123 – Les discours de La Belle Eau : Tu ne commettras pas d’impureté. L’affront de cinq notables
4 mars 1945
Vision du dimanche 4 mars 1945.
123.1 – Jésus me dit:
“Prends patience, mon âme, pour la double fatigue. C’est le temps de la souffrance. Tu sais comme j’étais las les derniers jours?! Tu le vois. Pour aller, je m’appuie à Jean, à Pierre, à Simon, même à Judas… Oui. Et Moi de qui émanait le miracle, rien qu’à effleurer mes vêtements, je ne pouvais changer ce cœur! Laisse-moi m’appuyer à toi, petit Jean, pour redire le paroles déjà dites dans mes derniers jours à ces esprits opiniâtrement fermés sur lesquels l’annonce de mon supplice coulait sans pénétrer. Permets aussi au Maître de parler de ses heures de prédication dans la triste plaine de “La Belle Eau”.
Je te bénirai deux fois: pour ta fatigue et pour ta pitié. Je compte tes efforts. Je recueille tes larmes. Aux efforts pour l’amour des frères, on donnera la récompense de ceux qui se consument à faire connaître Dieu aux hommes.

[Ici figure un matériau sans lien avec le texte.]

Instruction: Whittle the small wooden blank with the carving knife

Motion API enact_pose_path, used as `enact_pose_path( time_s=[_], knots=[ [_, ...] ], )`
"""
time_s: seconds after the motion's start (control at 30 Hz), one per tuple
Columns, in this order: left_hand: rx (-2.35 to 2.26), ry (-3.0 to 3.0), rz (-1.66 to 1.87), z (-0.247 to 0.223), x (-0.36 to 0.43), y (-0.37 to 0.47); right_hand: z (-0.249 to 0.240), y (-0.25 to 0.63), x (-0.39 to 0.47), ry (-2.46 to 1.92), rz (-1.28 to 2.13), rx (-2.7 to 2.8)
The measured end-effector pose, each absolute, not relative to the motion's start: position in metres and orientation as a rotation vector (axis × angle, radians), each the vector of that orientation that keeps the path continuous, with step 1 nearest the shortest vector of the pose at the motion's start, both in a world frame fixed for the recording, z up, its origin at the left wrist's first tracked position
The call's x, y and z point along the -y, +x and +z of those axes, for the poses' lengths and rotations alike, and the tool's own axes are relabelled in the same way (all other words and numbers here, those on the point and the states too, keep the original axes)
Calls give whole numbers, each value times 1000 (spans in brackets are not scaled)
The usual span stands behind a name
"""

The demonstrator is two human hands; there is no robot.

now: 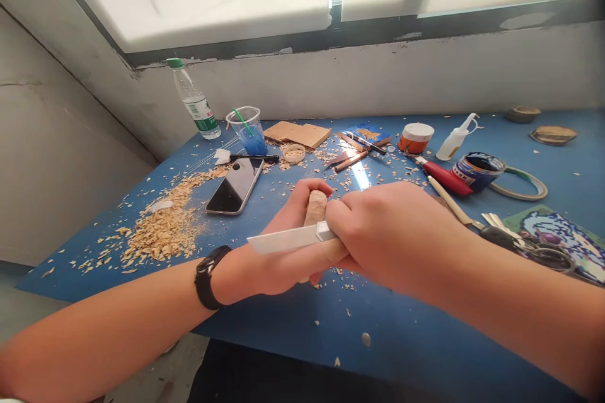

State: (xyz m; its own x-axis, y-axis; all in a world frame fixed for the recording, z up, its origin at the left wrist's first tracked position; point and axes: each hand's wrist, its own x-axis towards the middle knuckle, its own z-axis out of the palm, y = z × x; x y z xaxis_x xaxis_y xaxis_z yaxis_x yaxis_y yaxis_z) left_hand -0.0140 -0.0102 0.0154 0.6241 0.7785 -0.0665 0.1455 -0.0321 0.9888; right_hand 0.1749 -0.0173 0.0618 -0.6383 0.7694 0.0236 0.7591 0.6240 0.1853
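My left hand (278, 258), with a black band on its wrist, is wrapped round a pale carved piece of wood (316, 204) above the table. The wood's rounded top sticks up between thumb and fingers. Closed in a fist, my right hand (378, 220) grips a utility knife (288, 239) whose broad blade points left across my left hand. The blade lies close to the wood; whether it touches is hidden. Most of the knife's handle is covered by my right fingers. Wood shavings (161, 233) lie heaped on the table to the left.
On the blue table (283, 346) lie a phone (235, 186), thin boards (297, 134), a red-handled tool (444, 176), scissors (553, 258) and a tape roll (524, 184). A bottle (193, 101), a cup (248, 132), jars (416, 137) and a squeeze bottle (457, 138) stand toward the wall.
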Motion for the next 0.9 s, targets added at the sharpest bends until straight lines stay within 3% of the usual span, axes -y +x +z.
enact_pose_path(
  time_s=[0.47, 0.9],
  knots=[
    [-619, 1584, 695, 16, 10, -15, 73, 178, 19, 1242, 237, -2832],
    [-898, 1581, 840, 22, 8, -6, 71, 180, 23, 1269, 192, -2781]
  ],
)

Pour les larmes que tu verses sur les souffrances de ma dernière semaine, il te sera donné en récompense le baiser de Jésus. Écris et sois bénie.”
123.2 – Jésus est debout, sur un tas de tables dressées comme une tribune dans l’une des pièces, là dernière. Il parle à très haute voix près de la porte pour être entendu par ceux qui sont dans la pièce ainsi que par ceux qui sont sous le hangar et jusque dans la cour inondée par la pluie. Sous leurs sombres manteaux de laine brute sur laquelle l’eau glisse, on dirait des religieux. Dans la pièce ce sont les plus faibles, sous le hangar les femmes, dans la cour, exposés à l’eau, les gens robustes, des hommes surtout.
Pierre va et vient, déchaussé avec seulement son vêtement court protégé par une toile qu’il s’est mise sur la tête. Il ne perd pas sa bonne humeur, même s’il doit patauger dans l’eau et subir une douche imprévue. Avec lui il y a Jean, André et Jacques. Ils transportent avec précaution des malades dans l’autre pièce, guident des aveugles et soutiennent des estropiés.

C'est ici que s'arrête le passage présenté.